Would you buy a used car from this man?
The
budget has been handed down and the salesmen have hit the road peddling
their plan. The only trouble is they don’t seem to know what they are
selling.
Tony Abbott
told Melbourne radio listeners an average person would only have to pay
the $7 GP fee ten times and then they would be bulk billed.
In fact the government has put no limit on the number of times an
ordinary worker will pay the $7 charge, however, there is a ten visit
safety net just for pensioners and children.
The Australian Medical Association accused Treasurer Joe Hockey of
also getting it wrong when he says the chronically ill won’t be hit by
the $7 GP fee. AMA spokesman Dr Brian Morton said “He either doesn’t
understand or is misusing the statistic or is lying.”
LNP backbencher Steve Ciobo also told ABC radio listeners ‘if they
have a chronic disease they are exempt from making the co-payment”.
While it is true that Medicare’s chronic disease management item will
be exempt from the $7 GP fee, this is only for one doctor’s visit a
year where the GP plans the patient’s care for their chronic illnesses.
All further visits, treatments and tests will attract the co-payment.
A spokeswoman for Mr Hockey said yesterday “his comments stand”.
When asked whether the government would be introducing new chronic
disease treatment items exempt from the $7 charge she said “the
legislation was still being drafted…I can’t give any detail”.
So even though the details haven’t been finalised, this woman is sure
Hockey is right even though his own budget papers and the AMA say
otherwise. These people don’t like criticism and truth is irrelevant.
Look what happens when Andrew Robb tried to tell the truth after a previous budget reply – his staffer nearly had apoplexy trying to shut him up.
And then we have the debacle over the deregulation of uni fees.
Mr Abbott told ABC radio that only students who start studying in
2016 would face potentially higher fees when universities can charge
what they like.

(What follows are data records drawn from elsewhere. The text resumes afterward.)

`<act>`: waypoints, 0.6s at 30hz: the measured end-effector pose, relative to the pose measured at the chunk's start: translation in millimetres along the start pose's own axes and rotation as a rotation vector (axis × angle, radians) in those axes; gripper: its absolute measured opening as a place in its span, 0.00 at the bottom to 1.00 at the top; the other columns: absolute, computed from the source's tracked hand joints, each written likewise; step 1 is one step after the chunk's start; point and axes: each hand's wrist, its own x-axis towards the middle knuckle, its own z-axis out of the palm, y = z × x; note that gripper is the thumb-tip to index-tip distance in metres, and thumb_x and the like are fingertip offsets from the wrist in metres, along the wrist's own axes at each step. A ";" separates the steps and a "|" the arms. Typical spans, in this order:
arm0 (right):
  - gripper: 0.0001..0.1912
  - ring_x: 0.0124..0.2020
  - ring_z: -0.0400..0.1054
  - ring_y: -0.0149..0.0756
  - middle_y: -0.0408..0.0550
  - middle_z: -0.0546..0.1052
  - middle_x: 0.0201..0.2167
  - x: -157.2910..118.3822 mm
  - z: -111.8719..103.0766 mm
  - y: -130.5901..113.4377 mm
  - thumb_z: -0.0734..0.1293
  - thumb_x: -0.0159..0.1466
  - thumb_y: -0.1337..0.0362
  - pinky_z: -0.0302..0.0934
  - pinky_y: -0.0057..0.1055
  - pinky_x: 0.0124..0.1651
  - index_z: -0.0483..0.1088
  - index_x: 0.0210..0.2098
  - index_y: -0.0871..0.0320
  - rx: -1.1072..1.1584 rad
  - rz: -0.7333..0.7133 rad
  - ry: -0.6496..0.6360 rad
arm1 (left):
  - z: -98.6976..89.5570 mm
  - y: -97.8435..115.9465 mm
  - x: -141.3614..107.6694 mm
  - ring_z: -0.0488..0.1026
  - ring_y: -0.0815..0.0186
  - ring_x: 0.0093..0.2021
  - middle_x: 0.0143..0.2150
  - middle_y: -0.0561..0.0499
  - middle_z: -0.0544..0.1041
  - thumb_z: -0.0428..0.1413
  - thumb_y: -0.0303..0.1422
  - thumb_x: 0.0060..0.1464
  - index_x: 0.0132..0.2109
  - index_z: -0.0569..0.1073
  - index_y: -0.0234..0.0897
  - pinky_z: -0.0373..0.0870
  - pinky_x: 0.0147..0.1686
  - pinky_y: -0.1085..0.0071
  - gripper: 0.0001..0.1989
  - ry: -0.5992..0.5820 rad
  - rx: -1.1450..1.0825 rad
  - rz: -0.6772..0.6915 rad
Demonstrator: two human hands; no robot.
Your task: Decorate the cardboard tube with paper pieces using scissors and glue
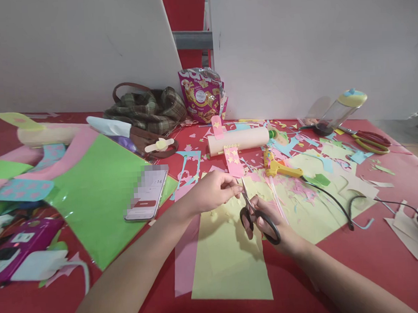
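My right hand [281, 230] has its fingers through the loops of a pair of black-handled scissors [246, 199], whose blades point away from me. Close beside the blade tips, my left hand [214, 191] is closed in a pinch; whatever is between its fingertips is too small to make out. Pale yellow paper sheets [232, 276] lie below both hands, over a pink sheet [186, 270]. Just beyond the hands rests a cream paper tube [241, 141] with pink star-dotted strips [233, 161] attached.
A yellow glue gun [283, 168] with a black cord lies among paper scraps to the right. Red-handled scissors [371, 141] and a clear bottle [340, 114] stand farther back. Leftward are a phone [149, 192], a green sheet [95, 200] and a purple box [27, 245]. A snack bag [203, 95] stands behind.
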 end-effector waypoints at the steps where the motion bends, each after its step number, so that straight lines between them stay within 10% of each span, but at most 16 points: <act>1: 0.16 0.23 0.58 0.29 0.41 0.62 0.25 -0.1 0.1 0.1 0.61 0.55 0.51 0.52 0.30 0.28 0.53 0.30 0.55 0.001 0.001 0.003 | 0.2 -0.3 0.0 0.58 0.74 0.20 0.18 0.56 0.60 0.45 0.39 0.50 0.24 0.66 0.34 0.53 0.18 0.79 0.14 -0.003 -0.007 -0.001; 18: 0.14 0.25 0.58 0.30 0.42 0.62 0.25 1.7 0.6 1.0 0.61 0.56 0.52 0.52 0.30 0.29 0.53 0.30 0.55 0.018 -0.028 0.006 | 7.0 -1.8 0.7 0.60 0.73 0.20 0.20 0.54 0.64 0.45 0.41 0.49 0.27 0.69 0.34 0.56 0.20 0.77 0.16 0.019 -0.112 -0.041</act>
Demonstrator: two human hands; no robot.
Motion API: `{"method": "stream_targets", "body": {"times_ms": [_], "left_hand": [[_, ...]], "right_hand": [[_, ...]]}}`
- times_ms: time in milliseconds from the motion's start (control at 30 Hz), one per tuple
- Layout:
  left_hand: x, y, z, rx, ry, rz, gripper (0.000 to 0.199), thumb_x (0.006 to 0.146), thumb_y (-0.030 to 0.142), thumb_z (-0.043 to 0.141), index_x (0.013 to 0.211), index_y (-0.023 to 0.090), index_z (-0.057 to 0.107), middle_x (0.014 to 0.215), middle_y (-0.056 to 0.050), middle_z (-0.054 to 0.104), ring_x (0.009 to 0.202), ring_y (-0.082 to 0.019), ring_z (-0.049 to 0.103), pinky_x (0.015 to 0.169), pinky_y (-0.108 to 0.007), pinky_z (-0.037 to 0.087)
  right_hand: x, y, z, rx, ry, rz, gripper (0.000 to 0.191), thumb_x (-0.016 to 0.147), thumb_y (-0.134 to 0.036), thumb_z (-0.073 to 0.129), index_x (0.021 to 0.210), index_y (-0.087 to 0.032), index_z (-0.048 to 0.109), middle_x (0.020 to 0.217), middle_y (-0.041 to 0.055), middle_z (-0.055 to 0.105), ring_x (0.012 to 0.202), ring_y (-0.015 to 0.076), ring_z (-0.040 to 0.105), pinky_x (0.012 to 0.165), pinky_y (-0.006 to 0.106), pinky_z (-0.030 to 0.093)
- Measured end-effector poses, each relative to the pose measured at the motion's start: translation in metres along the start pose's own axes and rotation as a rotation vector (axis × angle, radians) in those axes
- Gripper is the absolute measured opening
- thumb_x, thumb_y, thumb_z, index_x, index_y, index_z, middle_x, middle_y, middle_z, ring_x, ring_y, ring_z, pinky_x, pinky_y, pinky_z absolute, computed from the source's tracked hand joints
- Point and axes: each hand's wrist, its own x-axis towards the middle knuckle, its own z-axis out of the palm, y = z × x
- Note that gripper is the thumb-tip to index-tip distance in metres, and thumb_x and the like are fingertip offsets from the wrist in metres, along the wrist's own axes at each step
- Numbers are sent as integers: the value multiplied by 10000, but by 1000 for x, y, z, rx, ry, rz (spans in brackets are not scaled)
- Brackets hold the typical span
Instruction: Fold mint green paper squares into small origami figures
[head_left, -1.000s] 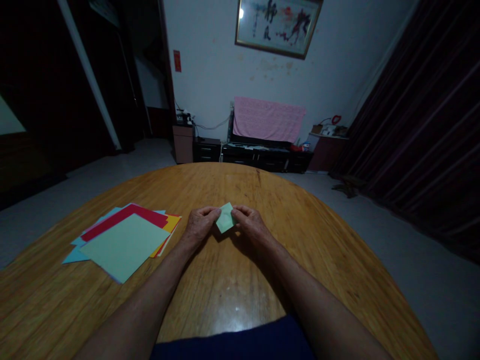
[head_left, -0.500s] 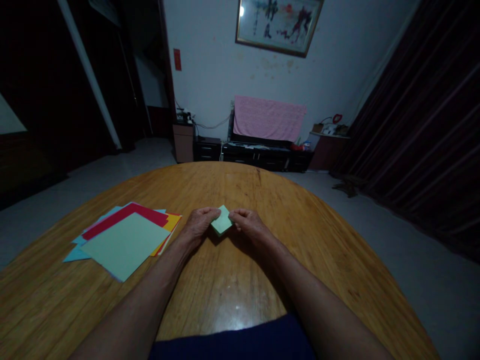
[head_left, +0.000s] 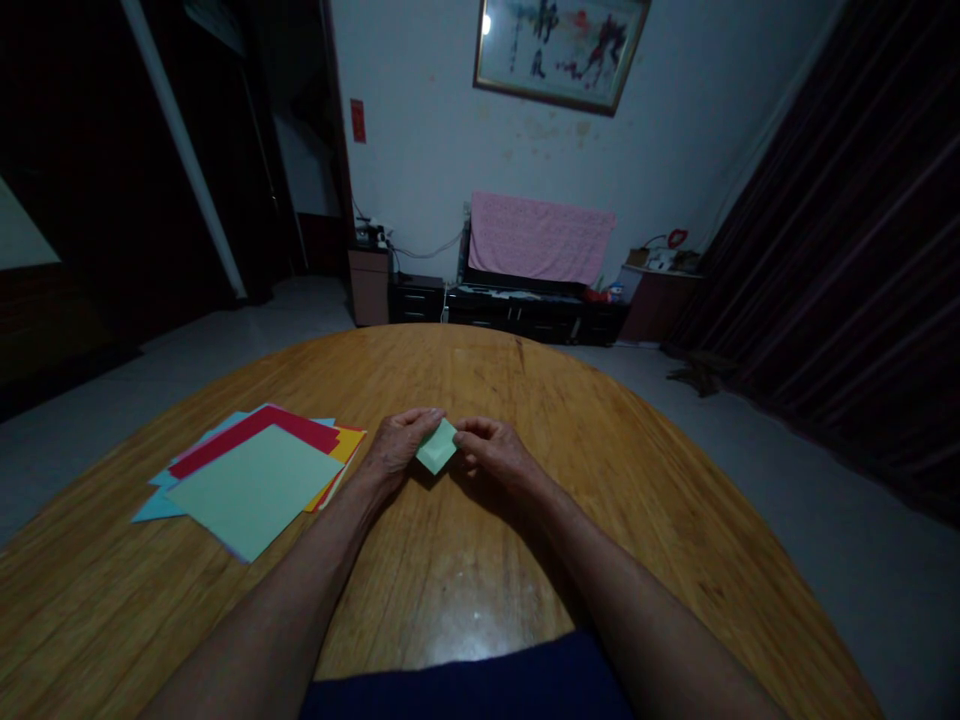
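A small folded square of light green paper (head_left: 436, 449) is held between both hands, just above the table, with one corner pointing toward me. My left hand (head_left: 403, 440) grips its left side, thumb lying over the upper left edge. On the other side, my right hand (head_left: 491, 445) pinches the right corner between thumb and fingers. How many layers the folded paper has cannot be made out.
The round wooden table (head_left: 480, 380) spans the foreground. To the left lies a fanned stack of coloured sheets with a light green sheet (head_left: 255, 492) on top and a red sheet (head_left: 225, 440) under it. Beyond the table stands a low black cabinet (head_left: 517, 315).
The folded green paper has turned and shifted slightly left and down. My left thumb has slid up along its upper edge, and my right fingers have moved a little on the right corner.
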Motion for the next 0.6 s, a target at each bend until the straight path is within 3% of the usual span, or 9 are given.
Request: {"method": "stream_targets", "body": {"times_ms": [233, 400, 600], "left_hand": [[4, 0, -5, -164, 60, -13, 355, 542, 332, 832, 815, 133, 722, 700, -12, 679, 586, -103, 579, 562, -221, 451], [4, -4, 1, -308, 45, -28, 325, 558, 276, 834, 817, 112, 725, 741, -36, 694, 634, -109, 604, 602, -214, 482], [3, -7, 3, -368, 34, -50, 272, 611, 221, 806, 839, 94, 726, 774, -59, 704, 667, -116, 620, 634, -211, 503]], "right_hand": [[5, -7, -4, -67, 49, -11, 232, 656, -242, 715, 864, -210, 618, 683, -3, 593, 568, 105, 509, 542, 246, 405], [5, -4, 3, -108, 25, -70, 178, 675, -285, 703, 806, -208, 611, 659, -21, 573, 595, 100, 507, 560, 227, 408], [3, 1, 9, -111, 107, -101, 138, 711, -323, 655, 773, -206, 614, 609, -29, 558, 545, 94, 497, 522, 219, 390]]}}
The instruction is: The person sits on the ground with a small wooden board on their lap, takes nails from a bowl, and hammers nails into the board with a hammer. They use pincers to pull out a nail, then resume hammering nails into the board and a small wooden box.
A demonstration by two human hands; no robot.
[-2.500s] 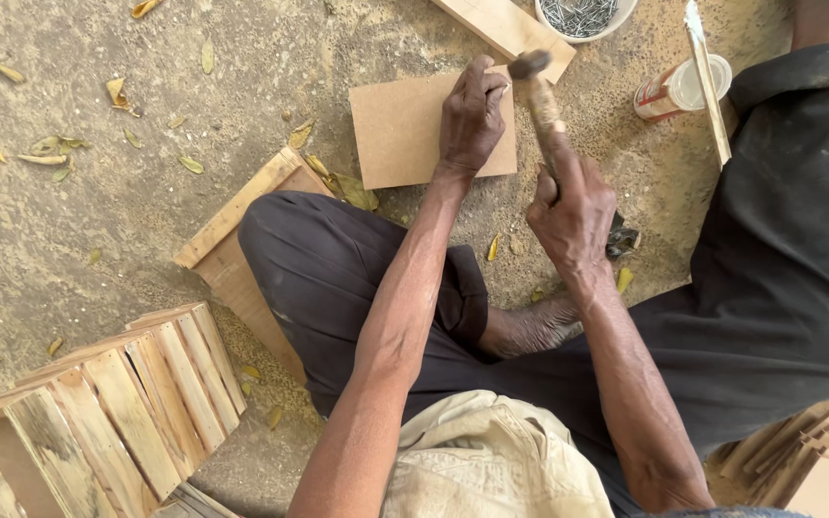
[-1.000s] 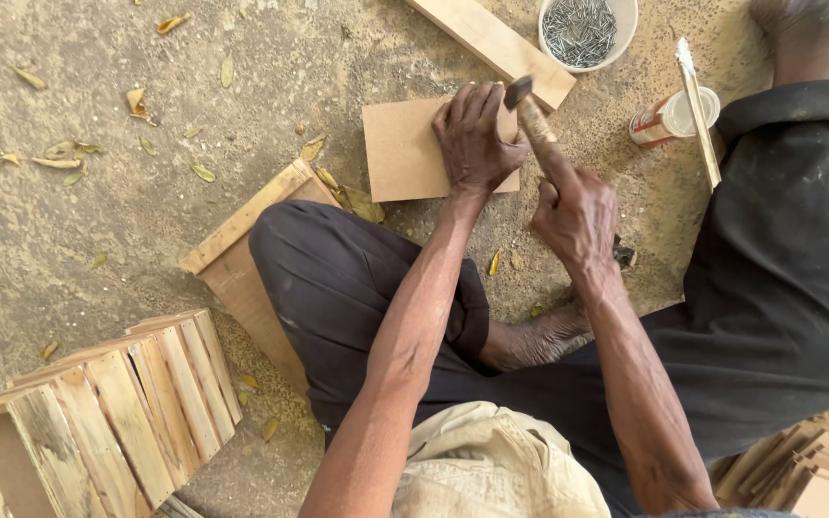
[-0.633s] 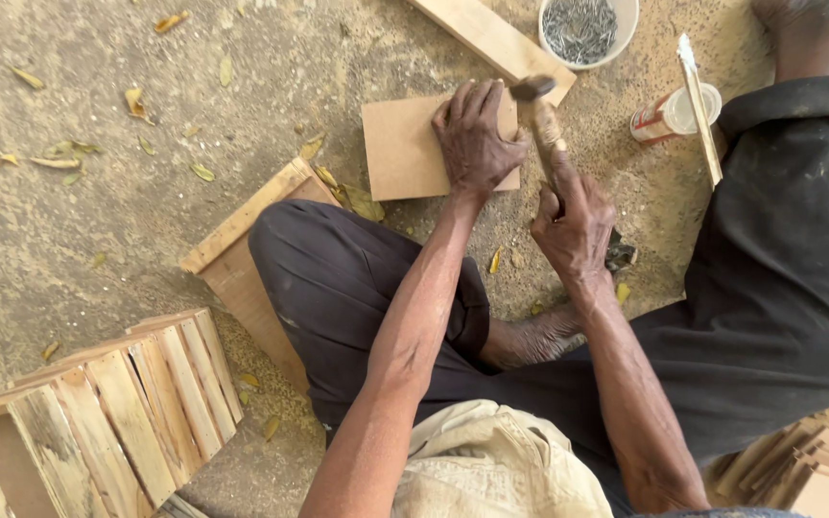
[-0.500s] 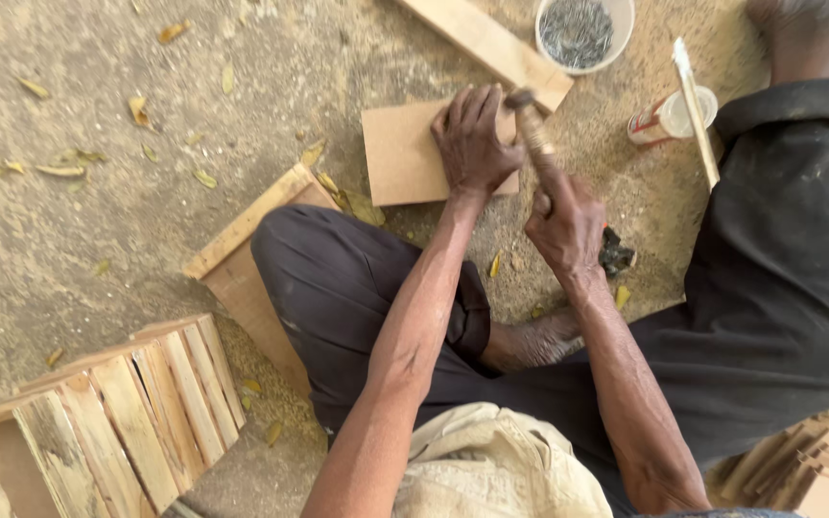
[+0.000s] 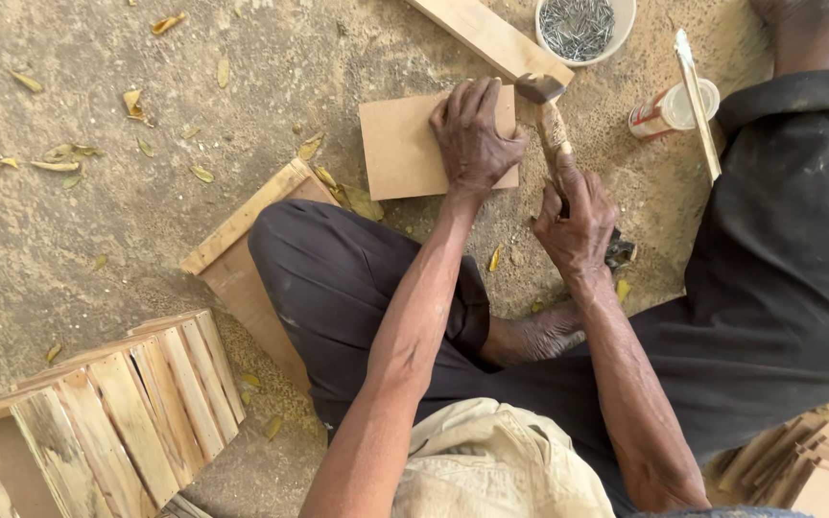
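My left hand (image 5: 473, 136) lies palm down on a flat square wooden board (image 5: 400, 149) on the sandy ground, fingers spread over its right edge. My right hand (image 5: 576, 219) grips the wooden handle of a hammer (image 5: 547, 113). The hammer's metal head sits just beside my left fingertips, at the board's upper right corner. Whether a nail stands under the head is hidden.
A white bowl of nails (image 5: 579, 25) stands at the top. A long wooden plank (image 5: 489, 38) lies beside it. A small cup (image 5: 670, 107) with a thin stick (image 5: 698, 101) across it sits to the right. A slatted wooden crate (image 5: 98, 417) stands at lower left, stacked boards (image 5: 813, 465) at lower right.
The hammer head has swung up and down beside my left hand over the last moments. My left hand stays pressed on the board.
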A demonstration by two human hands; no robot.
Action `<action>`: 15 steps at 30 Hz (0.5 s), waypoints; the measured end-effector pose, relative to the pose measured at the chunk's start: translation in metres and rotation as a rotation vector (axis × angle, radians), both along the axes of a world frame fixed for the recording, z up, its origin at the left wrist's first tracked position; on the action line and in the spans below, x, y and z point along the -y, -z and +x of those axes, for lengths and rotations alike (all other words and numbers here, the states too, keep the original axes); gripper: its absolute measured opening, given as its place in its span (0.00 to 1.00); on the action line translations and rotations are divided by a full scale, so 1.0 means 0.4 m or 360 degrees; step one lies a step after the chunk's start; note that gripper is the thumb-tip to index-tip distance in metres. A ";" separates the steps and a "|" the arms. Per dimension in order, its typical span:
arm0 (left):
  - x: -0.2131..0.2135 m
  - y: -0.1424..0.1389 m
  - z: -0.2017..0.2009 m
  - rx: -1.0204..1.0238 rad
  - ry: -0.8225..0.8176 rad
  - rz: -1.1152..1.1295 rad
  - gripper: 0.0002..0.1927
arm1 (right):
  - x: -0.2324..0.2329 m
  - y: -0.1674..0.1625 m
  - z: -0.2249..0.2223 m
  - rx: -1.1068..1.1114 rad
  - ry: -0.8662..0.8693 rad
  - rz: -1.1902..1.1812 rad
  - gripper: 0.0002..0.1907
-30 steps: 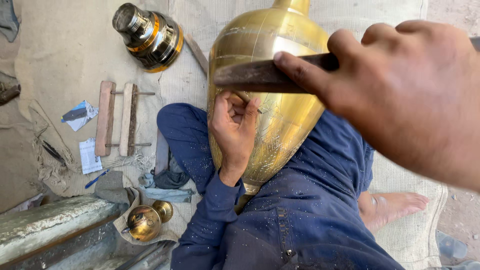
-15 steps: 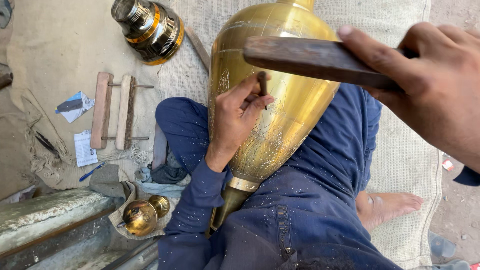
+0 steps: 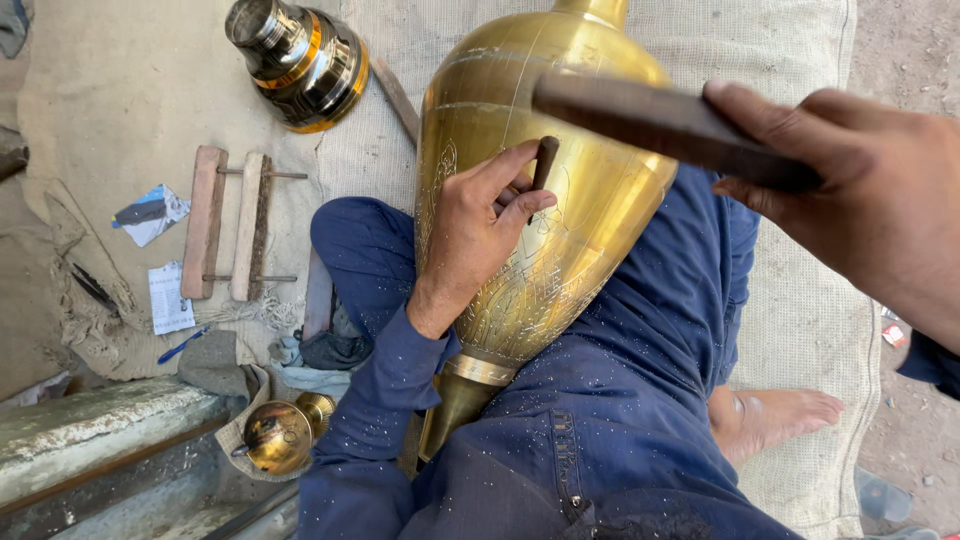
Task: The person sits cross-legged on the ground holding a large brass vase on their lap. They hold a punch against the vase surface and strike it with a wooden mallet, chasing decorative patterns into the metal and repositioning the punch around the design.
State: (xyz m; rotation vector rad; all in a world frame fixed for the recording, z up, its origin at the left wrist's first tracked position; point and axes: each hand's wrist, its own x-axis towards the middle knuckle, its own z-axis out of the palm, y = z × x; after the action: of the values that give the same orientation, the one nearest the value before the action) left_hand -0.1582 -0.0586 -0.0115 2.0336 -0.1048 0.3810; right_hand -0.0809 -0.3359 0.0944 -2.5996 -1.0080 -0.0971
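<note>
A person sits cross-legged on a woven mat [image 3: 780, 300] on the floor, with a large brass vase [image 3: 590, 230] lying tilted across the lap, its neck pointing away and its narrow foot tucked down between the blue-trousered legs. The left hand [image 3: 480, 235] rests on the vase's belly, fingers pinched closed around a short dark chisel [image 3: 545, 160] whose tip meets the metal just beside a patch of fine engraved pattern. The right hand [image 3: 860, 200] is raised above it, wrapped tight around a dark flat-faced hammer [image 3: 660, 120] that hangs over the chisel head without touching it.

The vase looks heavy and rigid, and its polished skin seems slippery; round as it is, I would expect it to roll unless it is cradled as it is now, wedged by the thighs and steadied by the heel of the left hand. The broad belly or the narrow stem near the foot look like the surest places to hold it. The thin engraved wall could probably dent under a stray blow.

To the left on the cloth lie a shiny brass-and-dark collar piece [image 3: 300, 60], a small wooden frame of two slats [image 3: 230, 225], some paper scraps [image 3: 170, 295], and a small round brass knob [image 3: 275, 435] near a stone ledge [image 3: 90, 430].
</note>
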 end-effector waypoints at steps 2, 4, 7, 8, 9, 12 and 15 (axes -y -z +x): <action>0.008 0.002 -0.010 -0.0056 -0.0057 -0.0062 0.25 | -0.003 -0.011 0.001 0.0042 -0.0011 -0.0046 0.40; 0.017 0.006 -0.017 0.0001 -0.0149 -0.0072 0.23 | -0.015 -0.026 0.009 0.0182 -0.0147 -0.0134 0.42; 0.035 0.017 -0.031 0.0016 -0.0261 -0.0160 0.22 | -0.039 -0.057 0.014 0.0522 -0.0158 -0.0618 0.35; 0.041 0.021 -0.034 0.0021 -0.0297 -0.0202 0.22 | -0.046 -0.070 0.015 0.0519 -0.0188 -0.0576 0.36; 0.048 0.026 -0.039 0.0043 -0.0344 -0.0190 0.21 | -0.053 -0.083 0.014 0.0505 -0.0220 -0.0540 0.37; 0.066 0.039 -0.050 0.0111 -0.0457 -0.0234 0.18 | -0.077 -0.115 -0.002 0.0729 -0.0326 -0.0917 0.36; 0.083 0.054 -0.068 0.0160 -0.0499 -0.0404 0.15 | -0.102 -0.138 -0.019 0.0712 -0.0361 -0.0942 0.36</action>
State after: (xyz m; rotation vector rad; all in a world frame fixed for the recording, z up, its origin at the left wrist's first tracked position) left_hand -0.1854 -0.0917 -0.0329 1.7798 0.1949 0.6589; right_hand -0.0884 -0.2950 0.1494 -3.0301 -1.7012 -0.3905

But the budget papers clearly state that anyone who
enrols after May 14 will face deregulated fees in 2016. Only those who
were already studying on budget day would continue to have their fees
capped – and only if they finish their studies by 2020.
Education Minister Christopher Pyne reiterated this in a separate ABC
radio interview after Mr Abbott’s comments. A mother asked him whether
her daughter, already at university, would have to pay more.
“If that student stays in the course that she’s doing, she’ll
continue under the rules that she started. If she changes course, then
quite rightly she will face the new measures.”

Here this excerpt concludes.